### TASK INSTRUCTIONS
All of the data below should be copied exactly as it stands.

### RAW DATA
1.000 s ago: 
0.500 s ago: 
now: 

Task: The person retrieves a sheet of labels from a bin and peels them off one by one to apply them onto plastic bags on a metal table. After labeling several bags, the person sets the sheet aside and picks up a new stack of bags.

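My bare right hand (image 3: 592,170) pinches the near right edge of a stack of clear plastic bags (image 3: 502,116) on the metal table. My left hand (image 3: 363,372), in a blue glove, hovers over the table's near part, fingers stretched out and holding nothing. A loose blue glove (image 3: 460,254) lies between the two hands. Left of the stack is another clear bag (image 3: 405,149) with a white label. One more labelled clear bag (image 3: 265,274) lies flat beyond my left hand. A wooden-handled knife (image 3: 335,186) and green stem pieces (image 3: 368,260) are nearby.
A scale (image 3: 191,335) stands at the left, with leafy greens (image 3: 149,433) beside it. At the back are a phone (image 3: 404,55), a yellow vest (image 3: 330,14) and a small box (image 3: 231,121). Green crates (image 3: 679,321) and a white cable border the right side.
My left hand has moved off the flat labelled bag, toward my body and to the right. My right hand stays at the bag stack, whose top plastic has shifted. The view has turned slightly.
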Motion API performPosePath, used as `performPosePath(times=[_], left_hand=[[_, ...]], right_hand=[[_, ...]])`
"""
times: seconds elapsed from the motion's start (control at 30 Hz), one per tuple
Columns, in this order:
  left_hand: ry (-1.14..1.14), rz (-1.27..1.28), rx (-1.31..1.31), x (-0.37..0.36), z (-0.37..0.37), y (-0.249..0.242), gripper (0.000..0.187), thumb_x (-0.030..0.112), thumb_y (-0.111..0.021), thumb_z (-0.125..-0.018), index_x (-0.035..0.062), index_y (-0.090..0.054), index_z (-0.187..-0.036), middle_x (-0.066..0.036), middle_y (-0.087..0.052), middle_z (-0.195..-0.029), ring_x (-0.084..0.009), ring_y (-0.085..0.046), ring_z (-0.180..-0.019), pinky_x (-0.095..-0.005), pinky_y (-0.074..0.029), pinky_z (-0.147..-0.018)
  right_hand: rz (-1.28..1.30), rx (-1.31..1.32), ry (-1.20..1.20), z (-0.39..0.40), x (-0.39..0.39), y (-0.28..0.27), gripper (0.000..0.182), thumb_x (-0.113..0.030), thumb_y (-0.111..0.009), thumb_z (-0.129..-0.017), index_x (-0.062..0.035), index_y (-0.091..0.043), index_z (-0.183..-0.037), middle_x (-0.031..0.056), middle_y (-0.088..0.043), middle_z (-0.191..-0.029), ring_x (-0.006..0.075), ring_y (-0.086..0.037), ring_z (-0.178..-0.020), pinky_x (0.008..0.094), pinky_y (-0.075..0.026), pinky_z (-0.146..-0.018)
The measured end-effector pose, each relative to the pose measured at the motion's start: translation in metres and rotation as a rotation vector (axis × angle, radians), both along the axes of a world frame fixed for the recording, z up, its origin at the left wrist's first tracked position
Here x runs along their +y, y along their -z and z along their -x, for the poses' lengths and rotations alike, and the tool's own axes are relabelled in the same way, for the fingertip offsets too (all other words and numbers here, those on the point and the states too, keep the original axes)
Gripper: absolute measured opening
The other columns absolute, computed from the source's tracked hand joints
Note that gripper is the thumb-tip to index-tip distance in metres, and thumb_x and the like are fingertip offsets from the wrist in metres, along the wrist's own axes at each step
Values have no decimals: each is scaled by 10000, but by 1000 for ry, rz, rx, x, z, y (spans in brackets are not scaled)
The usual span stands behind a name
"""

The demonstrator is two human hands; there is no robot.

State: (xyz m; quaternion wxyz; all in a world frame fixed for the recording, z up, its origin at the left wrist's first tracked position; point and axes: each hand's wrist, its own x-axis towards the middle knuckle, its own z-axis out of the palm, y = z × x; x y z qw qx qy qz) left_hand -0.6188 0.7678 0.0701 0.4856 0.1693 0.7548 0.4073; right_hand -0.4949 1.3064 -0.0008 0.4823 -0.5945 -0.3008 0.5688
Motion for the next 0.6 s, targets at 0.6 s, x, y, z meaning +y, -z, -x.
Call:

### FINAL ANSWER
1.000 s ago: 
0.500 s ago: 
now: 

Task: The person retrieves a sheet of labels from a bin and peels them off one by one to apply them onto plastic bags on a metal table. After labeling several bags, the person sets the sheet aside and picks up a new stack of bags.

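My bare right hand (image 3: 592,170) pinches the near right edge of a stack of clear plastic bags (image 3: 502,116) on the metal table. My left hand (image 3: 363,372), in a blue glove, hovers over the table's near part, fingers stretched out and holding nothing. A loose blue glove (image 3: 460,254) lies between the two hands. Left of the stack is another clear bag (image 3: 405,149) with a white label. One more labelled clear bag (image 3: 265,274) lies flat beyond my left hand. A wooden-handled knife (image 3: 335,186) and green stem pieces (image 3: 368,260) are nearby.
A scale (image 3: 191,335) stands at the left, with leafy greens (image 3: 149,433) beside it. At the back are a phone (image 3: 404,55), a yellow vest (image 3: 330,14) and a small box (image 3: 231,121). Green crates (image 3: 679,321) and a white cable border the right side.
My left hand has moved off the flat labelled bag, toward my body and to the right. My right hand stays at the bag stack, whose top plastic has shifted. The view has turned slightly.
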Motion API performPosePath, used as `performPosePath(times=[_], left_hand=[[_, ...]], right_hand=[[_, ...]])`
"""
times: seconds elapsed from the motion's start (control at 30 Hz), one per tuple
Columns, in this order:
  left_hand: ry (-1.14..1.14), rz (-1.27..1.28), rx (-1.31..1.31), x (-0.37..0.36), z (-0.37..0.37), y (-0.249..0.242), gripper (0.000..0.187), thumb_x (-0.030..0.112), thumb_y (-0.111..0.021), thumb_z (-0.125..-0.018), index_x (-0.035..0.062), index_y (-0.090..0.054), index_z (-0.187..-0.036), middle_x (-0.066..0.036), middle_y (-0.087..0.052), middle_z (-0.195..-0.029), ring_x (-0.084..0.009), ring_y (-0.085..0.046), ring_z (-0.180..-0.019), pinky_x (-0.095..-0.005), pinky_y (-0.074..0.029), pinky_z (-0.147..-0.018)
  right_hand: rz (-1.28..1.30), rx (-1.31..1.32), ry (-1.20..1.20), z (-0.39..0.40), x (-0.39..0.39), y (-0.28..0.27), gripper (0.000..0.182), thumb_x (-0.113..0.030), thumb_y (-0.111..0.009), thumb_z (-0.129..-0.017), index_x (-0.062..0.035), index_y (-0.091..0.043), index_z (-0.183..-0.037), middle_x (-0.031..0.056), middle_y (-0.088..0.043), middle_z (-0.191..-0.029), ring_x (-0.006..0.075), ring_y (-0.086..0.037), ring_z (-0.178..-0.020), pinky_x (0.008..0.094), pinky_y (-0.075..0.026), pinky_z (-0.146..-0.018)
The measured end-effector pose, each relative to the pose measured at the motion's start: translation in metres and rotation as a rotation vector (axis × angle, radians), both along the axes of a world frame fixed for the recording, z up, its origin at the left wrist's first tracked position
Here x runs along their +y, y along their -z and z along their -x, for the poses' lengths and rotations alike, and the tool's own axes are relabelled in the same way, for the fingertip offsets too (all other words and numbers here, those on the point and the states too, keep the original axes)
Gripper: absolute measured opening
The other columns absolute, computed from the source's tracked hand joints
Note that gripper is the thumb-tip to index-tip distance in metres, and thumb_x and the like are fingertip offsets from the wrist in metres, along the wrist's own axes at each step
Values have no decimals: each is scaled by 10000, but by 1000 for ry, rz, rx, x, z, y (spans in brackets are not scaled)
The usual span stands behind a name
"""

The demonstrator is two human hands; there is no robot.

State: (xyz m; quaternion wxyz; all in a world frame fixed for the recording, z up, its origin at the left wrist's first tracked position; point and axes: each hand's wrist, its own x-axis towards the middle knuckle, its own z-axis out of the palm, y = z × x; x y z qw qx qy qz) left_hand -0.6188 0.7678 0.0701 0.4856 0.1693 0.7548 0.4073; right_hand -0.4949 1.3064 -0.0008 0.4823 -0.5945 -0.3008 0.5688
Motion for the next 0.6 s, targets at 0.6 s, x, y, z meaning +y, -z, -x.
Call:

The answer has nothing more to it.